(Stored data)
+ + + +

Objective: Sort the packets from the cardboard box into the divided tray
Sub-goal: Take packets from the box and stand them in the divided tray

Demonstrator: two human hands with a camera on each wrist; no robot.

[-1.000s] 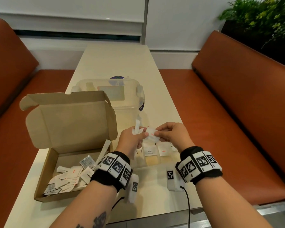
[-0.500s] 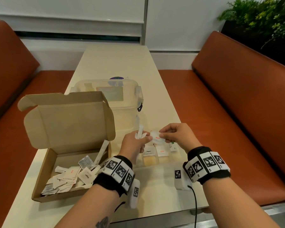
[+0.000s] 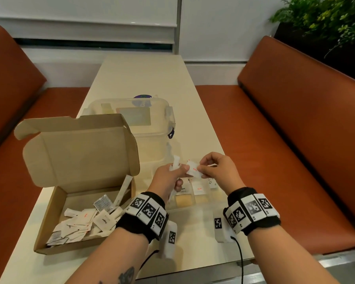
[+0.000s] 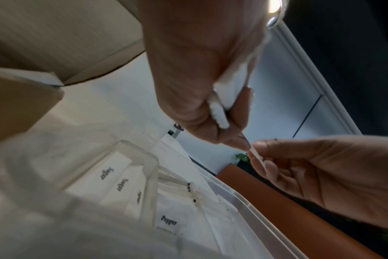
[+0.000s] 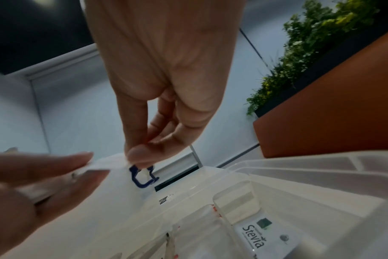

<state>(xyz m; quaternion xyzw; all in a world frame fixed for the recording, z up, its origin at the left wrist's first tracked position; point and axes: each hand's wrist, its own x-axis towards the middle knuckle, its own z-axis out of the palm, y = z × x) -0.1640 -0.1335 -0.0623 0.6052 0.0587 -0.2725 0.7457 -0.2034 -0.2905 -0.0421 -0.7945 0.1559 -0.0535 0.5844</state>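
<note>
You've got the salt packet pinched between both hands' fingers right above the divided tray, but your left hand is also clutching spare packets, so one could easily slip into the wrong compartment.

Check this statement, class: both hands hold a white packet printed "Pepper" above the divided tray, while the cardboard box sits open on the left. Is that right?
One detail is wrong. The packet pinched between the left hand and the right hand is printed "Salt" in red, not "Pepper"; the head view shows it. It is indeed above the divided tray, and the cardboard box sits open on the left.
</note>
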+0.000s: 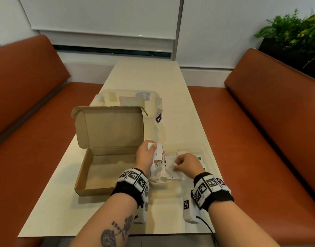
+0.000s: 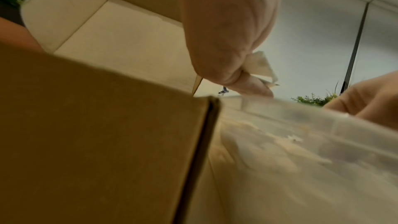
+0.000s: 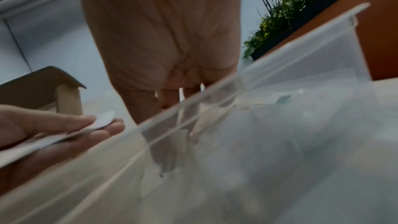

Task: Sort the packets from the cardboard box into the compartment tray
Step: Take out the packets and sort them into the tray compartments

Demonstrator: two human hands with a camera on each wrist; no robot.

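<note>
The open cardboard box (image 1: 99, 168) sits left of centre on the table, and its visible floor is bare. Right beside it lies the clear compartment tray (image 1: 205, 150), holding white packets (image 1: 161, 171) in its left and middle sections. My left hand (image 1: 154, 148) hovers over the tray's left end, gripping a few white packets (image 1: 157, 151) between thumb and fingers; these packets (image 2: 260, 67) also show in the left wrist view. My right hand (image 1: 175, 166) reaches down into the middle compartment, fingertips pinching a small white packet (image 1: 174, 172) there. Its fingers (image 3: 170, 98) dip behind the tray rim (image 3: 280, 47).
A clear lidded container (image 1: 131, 98) with a blue label stands behind the box's raised lid (image 1: 110, 127). Orange bench seats (image 1: 269, 131) flank the narrow table (image 1: 153, 75). A green plant (image 1: 295, 31) stands at the back right. A cable trails off the table's near edge.
</note>
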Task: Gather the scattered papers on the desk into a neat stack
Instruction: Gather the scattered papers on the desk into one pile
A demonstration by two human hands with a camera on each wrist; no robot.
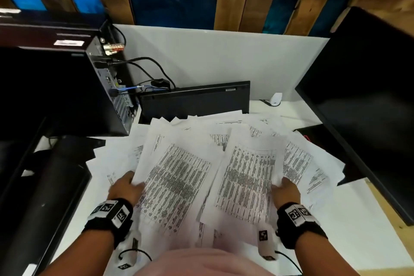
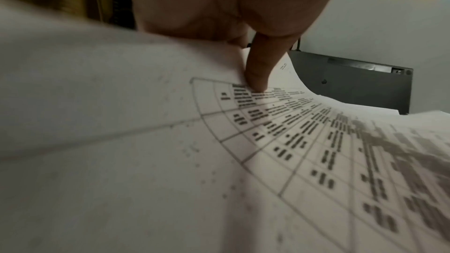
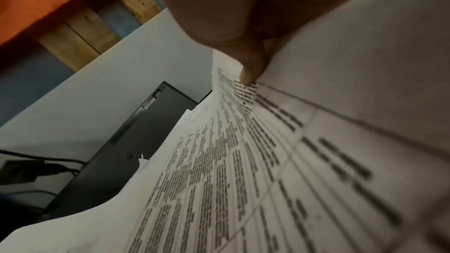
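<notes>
hands (image 1: 201,188) pinch papers (image 1: 177,177) | white desk (image 1: 349,226) | wall seemingly plank-clad (image 1: 233,0)

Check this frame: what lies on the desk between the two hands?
Head view: overlapping printed sheets fill the whole stretch between the left hand and right hand, each pinching a sheet's edge.

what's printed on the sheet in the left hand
A grid table of dense black text on the white sheet, clearest in the left wrist view.

Matt printed papers (image 1: 179,177) on a smooth white desk (image 1: 358,237).
</notes>
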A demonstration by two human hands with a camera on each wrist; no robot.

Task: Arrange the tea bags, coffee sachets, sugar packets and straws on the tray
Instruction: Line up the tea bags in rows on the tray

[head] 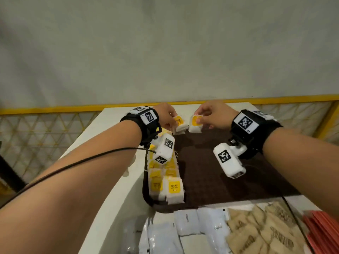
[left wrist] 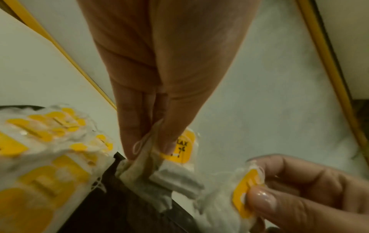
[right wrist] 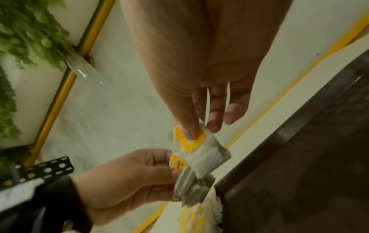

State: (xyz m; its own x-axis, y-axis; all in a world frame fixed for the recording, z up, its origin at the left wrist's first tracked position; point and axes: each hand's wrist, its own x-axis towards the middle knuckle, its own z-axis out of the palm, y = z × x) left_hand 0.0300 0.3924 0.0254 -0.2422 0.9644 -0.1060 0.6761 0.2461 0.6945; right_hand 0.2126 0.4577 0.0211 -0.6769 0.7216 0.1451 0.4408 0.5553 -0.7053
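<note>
Both hands are raised over the far end of a dark brown tray [head: 211, 173]. My left hand [head: 166, 116] pinches a small bunch of white tea bags with yellow tags [head: 179, 123], also seen in the left wrist view as tea bags [left wrist: 169, 171]. My right hand [head: 212, 114] pinches a single tea bag [head: 196, 123] by its yellow tag [right wrist: 188, 140]; thumb and fingers grip it. The two lots of tea bags nearly touch. A row of tea bags [head: 165, 176] lies along the tray's left side.
On the white table [head: 113, 198] near me lie white coffee sachets [head: 187, 224], brown sugar packets [head: 260, 231] and red straws [head: 322, 228]. A yellow-framed railing [head: 55, 109] runs behind the table. A black cable [head: 73, 164] crosses my left forearm.
</note>
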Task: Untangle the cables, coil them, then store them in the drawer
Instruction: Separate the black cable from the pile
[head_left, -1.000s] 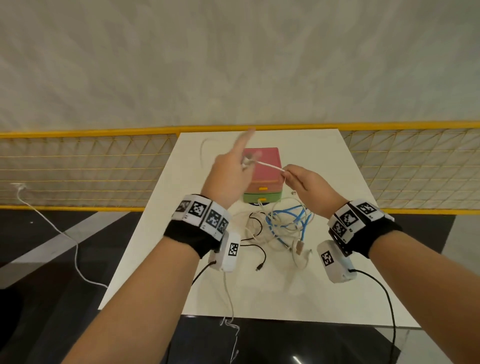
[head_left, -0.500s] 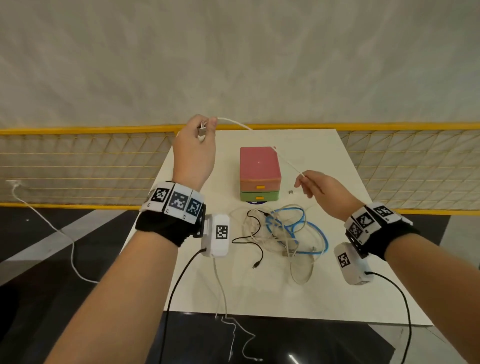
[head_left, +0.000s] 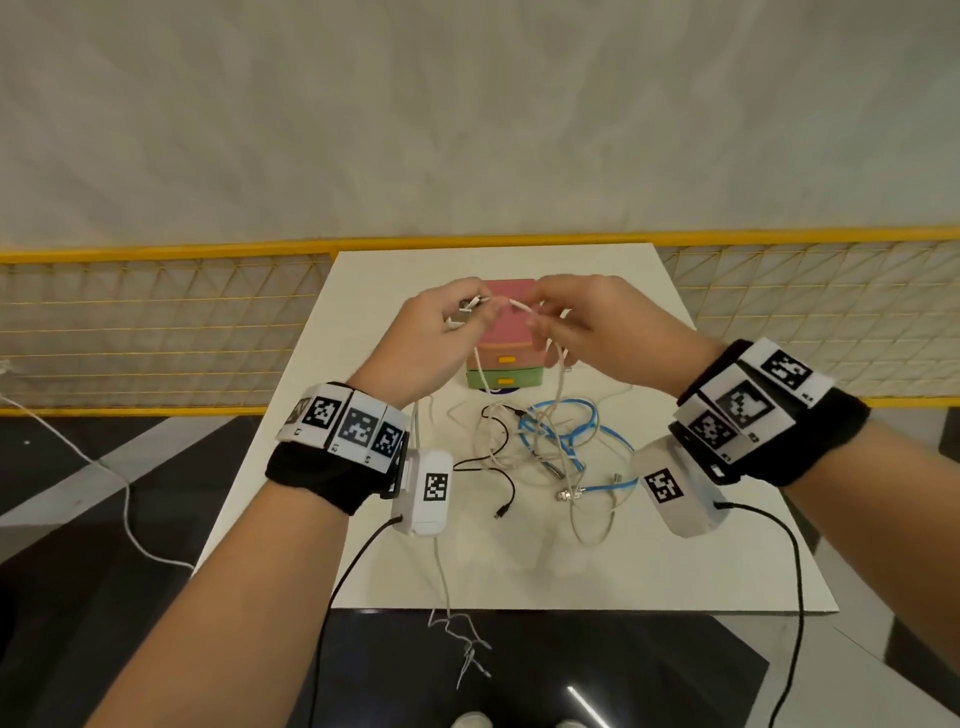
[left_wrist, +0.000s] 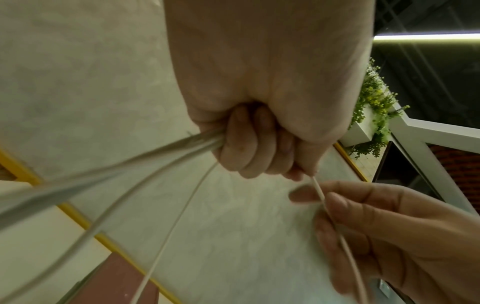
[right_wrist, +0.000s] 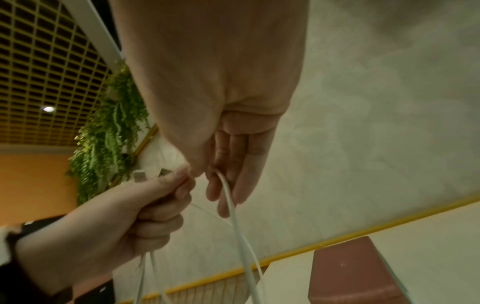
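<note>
My left hand (head_left: 457, 322) is raised over the table and grips several gathered strands of a white cable (head_left: 522, 307), its plug end sticking out of the fist; the curled fingers (left_wrist: 249, 144) show in the left wrist view. My right hand (head_left: 556, 319) is close beside it and pinches the same white cable (right_wrist: 233, 209) between thumb and fingertips. The cable hangs from both hands to a tangle (head_left: 556, 447) of white, black and blue cables on the white table (head_left: 727, 545). Behind the hands stands a small drawer box (head_left: 511, 376), pink over green, with both drawers closed.
A yellow mesh fence (head_left: 156, 332) runs behind the table at both sides. A white cord (head_left: 124, 499) trails on the dark floor at left. Wrist-camera leads hang off the table's near edge (head_left: 452, 608).
My left hand came back down from the far left to the middle. My right hand rose to meet it, so the stretched cable span between them has closed to a short gap.
</note>
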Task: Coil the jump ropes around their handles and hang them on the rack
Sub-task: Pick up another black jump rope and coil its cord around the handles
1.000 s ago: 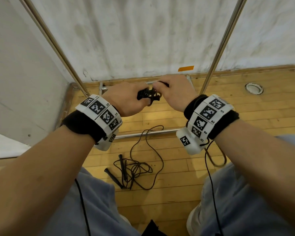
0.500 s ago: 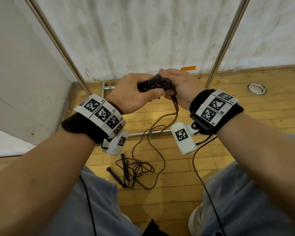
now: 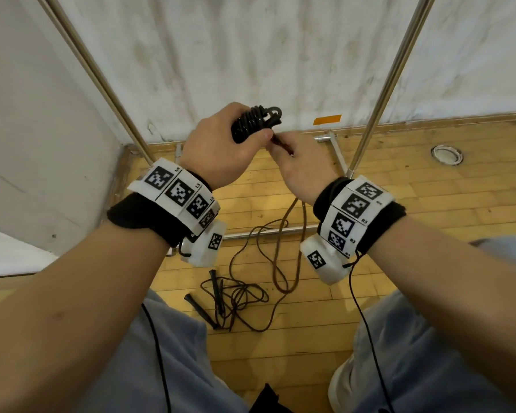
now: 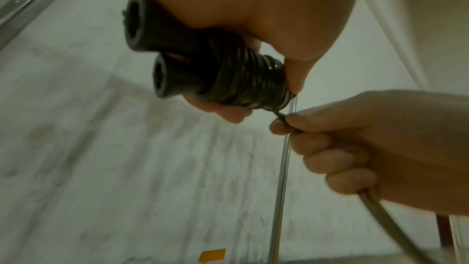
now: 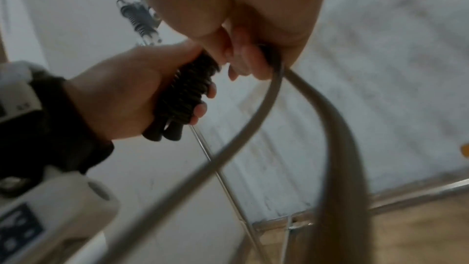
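Left hand (image 3: 221, 147) wraps its fingers round the two black plastic jump-rope handles (image 4: 162, 55), held side by side at chest height in front of the white wall (image 3: 251, 55); thin dark cord is wound in tight turns around them (image 3: 252, 122). Right hand (image 3: 303, 165), touching the left, pinches the free length of that cord (image 4: 284, 117) between thumb and forefinger just beside the coil, the other fingers curled over it. The slack (image 3: 292, 234) drops in a loop to the wooden plank floor (image 3: 429, 204). A second black jump rope (image 3: 230, 296) lies in a loose tangle on the floor between the person's knees. Chrome metal rack uprights (image 3: 382, 93) stand close behind the hands.
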`<act>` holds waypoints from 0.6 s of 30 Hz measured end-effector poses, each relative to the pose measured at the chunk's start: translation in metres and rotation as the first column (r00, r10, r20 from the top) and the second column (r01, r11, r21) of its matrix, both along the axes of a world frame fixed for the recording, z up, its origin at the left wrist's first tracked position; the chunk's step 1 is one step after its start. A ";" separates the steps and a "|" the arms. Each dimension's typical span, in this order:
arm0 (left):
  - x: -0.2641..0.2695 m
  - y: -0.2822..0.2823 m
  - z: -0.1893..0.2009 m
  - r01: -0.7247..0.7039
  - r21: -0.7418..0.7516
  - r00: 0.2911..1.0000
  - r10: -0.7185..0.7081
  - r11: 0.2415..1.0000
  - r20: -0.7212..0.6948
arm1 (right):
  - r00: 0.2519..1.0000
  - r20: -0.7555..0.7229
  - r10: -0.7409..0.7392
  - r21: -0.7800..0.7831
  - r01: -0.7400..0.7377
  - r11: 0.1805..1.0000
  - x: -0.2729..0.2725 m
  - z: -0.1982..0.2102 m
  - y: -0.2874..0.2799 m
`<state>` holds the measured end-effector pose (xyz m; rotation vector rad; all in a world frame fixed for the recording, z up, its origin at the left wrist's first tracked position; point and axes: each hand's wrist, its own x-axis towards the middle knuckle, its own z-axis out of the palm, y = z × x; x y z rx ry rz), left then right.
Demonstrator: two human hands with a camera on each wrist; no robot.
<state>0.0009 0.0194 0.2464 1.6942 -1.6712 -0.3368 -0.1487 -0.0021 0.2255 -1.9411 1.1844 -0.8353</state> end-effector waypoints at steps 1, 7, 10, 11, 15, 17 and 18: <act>0.003 -0.001 -0.003 -0.033 0.003 0.998 0.033 0.999 0.058 | 0.998 -0.068 0.013 -0.010 -0.013 1.000 -0.001 0.000 0.001; 0.014 -0.005 -0.014 -0.111 0.010 0.964 0.105 0.994 0.243 | 0.957 -0.260 0.128 0.049 -0.119 0.992 -0.001 0.003 0.005; 0.017 -0.008 -0.021 -0.126 0.010 0.934 0.115 0.992 0.339 | 0.940 -0.308 0.144 0.021 -0.144 0.989 0.002 0.006 0.007; 0.019 -0.009 -0.023 -0.140 0.021 0.923 0.123 0.990 0.365 | 0.934 -0.323 0.152 0.020 -0.154 0.988 0.002 0.006 0.008; 0.027 -0.014 -0.031 -0.212 0.108 0.886 0.145 0.971 0.441 | 0.899 -0.382 0.212 0.061 -0.205 0.977 0.005 -0.002 0.014; 0.031 -0.016 -0.033 -0.234 0.170 0.856 0.120 0.957 0.503 | 0.872 -0.428 0.240 0.063 -0.236 0.970 0.003 -0.006 0.015; 0.032 -0.017 -0.033 -0.232 0.211 0.841 0.087 0.950 0.533 | 0.860 -0.443 0.252 0.062 -0.251 0.966 0.001 -0.007 0.015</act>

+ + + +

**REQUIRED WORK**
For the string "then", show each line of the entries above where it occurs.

**TASK SOLUTION**
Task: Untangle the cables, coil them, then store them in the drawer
`<state>` holds the measured end-effector pose (xyz m; rotation vector rad; all in a world frame fixed for the recording, z up, its origin at the left wrist's first tracked position; point and axes: each hand's wrist, its own x-axis towards the middle knuckle, its own z-axis out of the palm, y = z × x; x y z rx ry rz), left then right.

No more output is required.